Criticisms of qualitative research
In the health field--with its strong tradition of biomedical research using conventional, quantitative, and often experimental
methods--qualitative research is often criticised for lacking scientific rigour. To label an approach "unscientific" is peculiarly
damning in an era when scientific knowledge is generally regarded as the highest form of knowing.

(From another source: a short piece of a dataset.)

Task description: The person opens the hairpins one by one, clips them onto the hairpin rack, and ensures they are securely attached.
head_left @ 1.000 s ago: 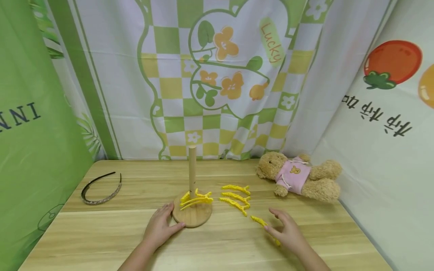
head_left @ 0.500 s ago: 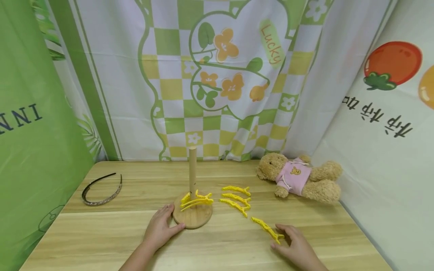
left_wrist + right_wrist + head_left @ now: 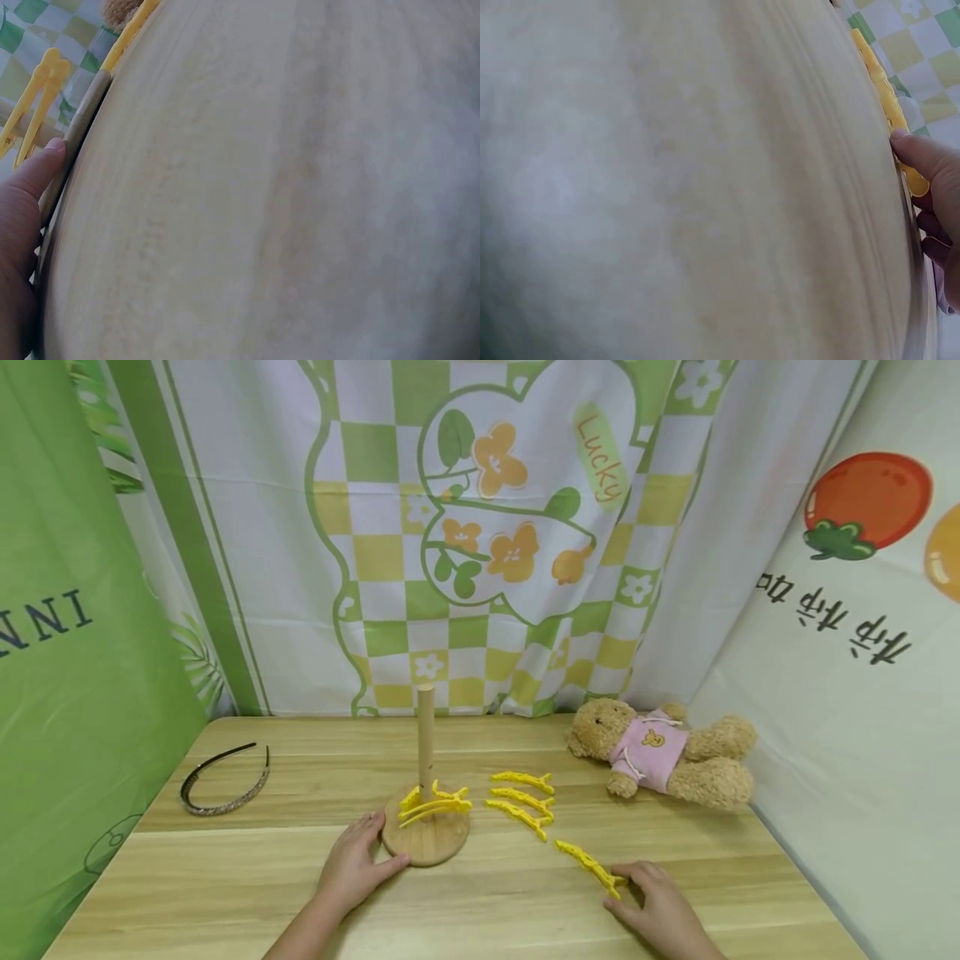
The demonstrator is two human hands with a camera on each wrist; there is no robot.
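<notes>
My left hand [image 3: 352, 864] holds the round base of a wooden stand [image 3: 423, 847], fingers at its left edge and thumb at its front. An upright post rises from the base. Yellow hair clips [image 3: 442, 804] sit around the foot of the post; in the left wrist view one forked hair clip [image 3: 51, 82] straddles the post. My right hand [image 3: 660, 910] pinches the near end of a curved yellow hair clip [image 3: 588, 864] lying on the table. In the right wrist view my thumb lies against this hair clip [image 3: 885, 94], and the other fingertips are partly hidden.
Three more yellow hair clips [image 3: 521, 793] lie in a group right of the stand. A teddy bear [image 3: 660, 747] in a pink top lies at the back right. A dark glittery headband [image 3: 225, 802] rests at the left. Printed curtains [image 3: 480, 677] border the wooden table [image 3: 465, 918].
My right hand has moved back and to the right along the hair clip, from over its middle to its near end, closing its fingers there. My left hand stays on the base.
</notes>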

The most commonly heard
criticisms are, firstly, that qualitative research is merely an assembly of anecdote and personal impressions, strongly subject
to researcher bias; secondly, it is argued that qualiative research lacks reproducibility--the research is so personal to the
researcher that there is no guarantee that a different researcher would not come to radically different conclusions; and, finally,
qualitative research is criticised for lacking generalisability. It is said that qualitative methods tend to generate large amounts
of detailed information about a small number of settings.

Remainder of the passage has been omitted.